Van den Ende says there are always challenges with introducing new agents, including issues with patient reactions, although allergies are extremely rare. “We have safety in about 80,000 patients in our clinical studies, just looking at the product, and it’s all about benefit/risk,” she says. “We know that in patients with severe renal disease, we need to be cautious about choosing contrast agents.”

There are also cost concerns for hospitals, as well as workflow complications for technologists and longer exam times. Abdelal says all GBCAs carry risks and come with a black box warning. “It is always important for each patient to discuss with their health care providers the benefit vs risks, when undergoing an MRI exam with a GBCA,” he says.

Looking Ahead
The global use of MRI contrast agents is expanding. Research into nongadolinium alternatives to find the next generation of contrast agents is as well, to meet future and currently unmet needs.
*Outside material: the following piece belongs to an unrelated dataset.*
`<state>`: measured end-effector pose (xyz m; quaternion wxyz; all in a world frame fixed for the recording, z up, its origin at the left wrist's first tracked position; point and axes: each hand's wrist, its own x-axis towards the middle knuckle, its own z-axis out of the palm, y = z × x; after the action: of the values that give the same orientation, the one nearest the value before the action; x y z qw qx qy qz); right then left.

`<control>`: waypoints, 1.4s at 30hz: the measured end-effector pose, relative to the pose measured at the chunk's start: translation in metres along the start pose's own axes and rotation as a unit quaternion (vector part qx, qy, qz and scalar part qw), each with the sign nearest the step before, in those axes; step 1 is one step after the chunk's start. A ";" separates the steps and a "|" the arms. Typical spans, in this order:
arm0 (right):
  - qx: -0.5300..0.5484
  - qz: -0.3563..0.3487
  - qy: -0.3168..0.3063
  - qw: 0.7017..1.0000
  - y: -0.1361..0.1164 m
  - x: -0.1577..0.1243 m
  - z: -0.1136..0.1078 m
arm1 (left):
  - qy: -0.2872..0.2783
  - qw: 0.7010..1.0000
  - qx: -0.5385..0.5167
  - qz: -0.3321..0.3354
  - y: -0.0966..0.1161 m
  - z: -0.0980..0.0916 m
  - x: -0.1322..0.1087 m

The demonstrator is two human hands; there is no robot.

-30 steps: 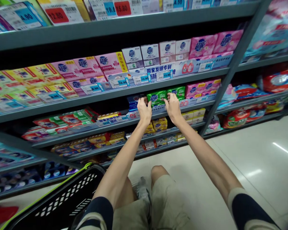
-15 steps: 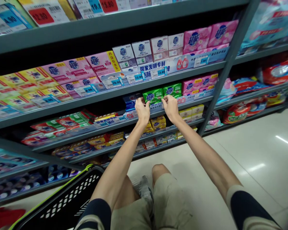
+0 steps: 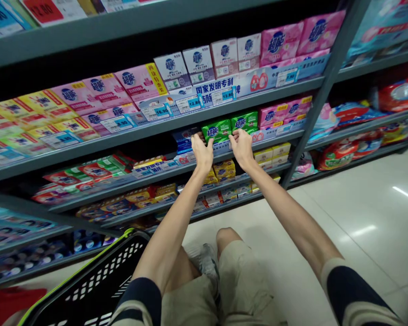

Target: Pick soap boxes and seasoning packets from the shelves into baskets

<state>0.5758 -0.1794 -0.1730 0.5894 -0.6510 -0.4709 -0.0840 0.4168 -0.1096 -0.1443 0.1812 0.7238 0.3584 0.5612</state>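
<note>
A green soap pack [image 3: 216, 131] sits on a middle shelf, between my two hands. My left hand [image 3: 202, 153] is closed on its left end, thumb at the front and fingers partly hidden behind the edge. At its lower right corner my right hand [image 3: 241, 147] pinches with thumb and fingertips. Another green soap pack [image 3: 245, 121] stands just to the right, above my right hand. Dark blue packs [image 3: 184, 142] lie left of my left hand. Pink soap packs [image 3: 275, 115] are farther right on that shelf.
A black shopping basket [image 3: 98, 280] with a lime rim is at my lower left. Above runs a shelf edge [image 3: 136, 131] with price tags, holding yellow, pink and white packs. Yellow packs [image 3: 224, 170] sit on the shelf below. Pale floor tiles [image 3: 329, 226] extend to the right.
The view has shifted slightly. Both hands stay at the green pack, which looks nearly unmoved.
</note>
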 end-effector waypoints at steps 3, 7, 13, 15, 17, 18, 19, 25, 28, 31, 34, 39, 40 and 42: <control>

“Other research is looking at artificial intelligence-based software to help with increasing the sensitivity of contrast agents at lower doses for different indications,” Hibberd says.
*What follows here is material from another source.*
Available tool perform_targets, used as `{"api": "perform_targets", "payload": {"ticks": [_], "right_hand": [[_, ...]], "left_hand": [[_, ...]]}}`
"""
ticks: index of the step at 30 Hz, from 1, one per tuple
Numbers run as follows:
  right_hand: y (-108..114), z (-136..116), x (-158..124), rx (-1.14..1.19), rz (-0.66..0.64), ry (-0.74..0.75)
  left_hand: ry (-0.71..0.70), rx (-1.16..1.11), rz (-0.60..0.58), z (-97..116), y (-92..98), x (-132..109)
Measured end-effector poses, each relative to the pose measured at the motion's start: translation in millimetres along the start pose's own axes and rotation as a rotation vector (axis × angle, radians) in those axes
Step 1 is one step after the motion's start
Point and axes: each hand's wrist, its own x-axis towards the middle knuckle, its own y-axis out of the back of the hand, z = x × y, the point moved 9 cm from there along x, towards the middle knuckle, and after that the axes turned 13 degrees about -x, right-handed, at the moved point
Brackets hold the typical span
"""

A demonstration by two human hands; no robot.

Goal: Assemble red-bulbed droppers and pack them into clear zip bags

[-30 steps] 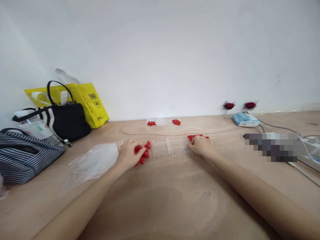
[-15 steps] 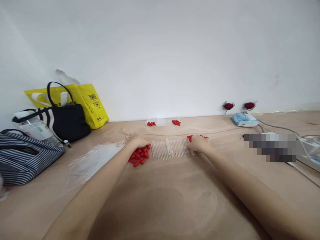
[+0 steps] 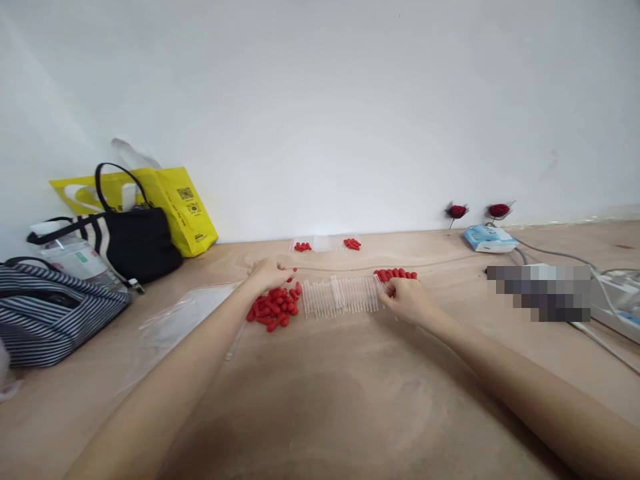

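Red caps [image 3: 274,308] lie in a loose pile on the plywood table [image 3: 320,400], head view, centre-left. L hand [image 3: 267,273] sits at the pile's far edge, palm down, fingers drawn together. One red bit shows right at the tips, but can't tell if it's pinched or just lying there.

Just R of the pile, touching or nearly so, is a row of clear tubes [image 3: 343,297], side by side and flat on the table. R hand [image 3: 407,298] is at the row's R end, fingers curled in and bunched vs. the last tubes. Grip too small to make out. Behind that hand is a short line of red caps [image 3: 396,273].

L of the pile, a clear zip bag [image 3: 185,320] lies flat, partly under the L forearm. Back by the wall are two small packets w/ red pieces [image 3: 303,247] and [image 3: 353,244].

Far L: striped bag [image 3: 50,310], black handbag [image 3: 137,243], yellow bag [image 3: 175,200] leaning on the wall. Far R: two red roses [image 3: 457,212], a blue-white pack [image 3: 490,238], a white power strip [image 3: 617,303] w/ cables.
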Motion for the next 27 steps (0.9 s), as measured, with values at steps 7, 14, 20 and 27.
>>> {"api": "perform_targets", "payload": {"ticks": [7,14,20,27], "right_hand": [[9,-25,-39,0.358,0.262,0.308],[5,-56,-64,0.34,0.324,0.585],[8,-66,-71,0.38,0.314,0.609],[5,-73,-74,0.329,0.319,0.62]], "left_hand": [[-0.493,-0.154,-0.202,45,-53.9,-98],[-0.636,-0.158,-0.237,44,-83.4,-128],[-0.645,-0.193,-0.178,41,-77.8,-125],[-0.642,-0.174,-0.119,42,-75.6,-126]]}}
MRI contrast agents are indispensable, and it’s one of the most interesting spaces in health care today. “With innovation and commitment to the community, MRI contrast agents will continue to evolve to allow improvement in visualization and diagnosis, in addition to new MRI techniques and integration of AI,” Abdelal says.

AI is being used in many ways, and people are naturally going to see whether they can build AI algorithms that reduce the need for contrast in totality or reduce contrast dose.

“I think there will be developments in AI and also continued research and development in nongadolinium contrast agents,” van den Ende says. “Some of these we are looking into now, but it will take time, research, and development to make sure they are safe and effective for patients.”

— Keith Loria is a freelance writer based in Oakton, Virginia. He is a frequent contributor to Radiology Today.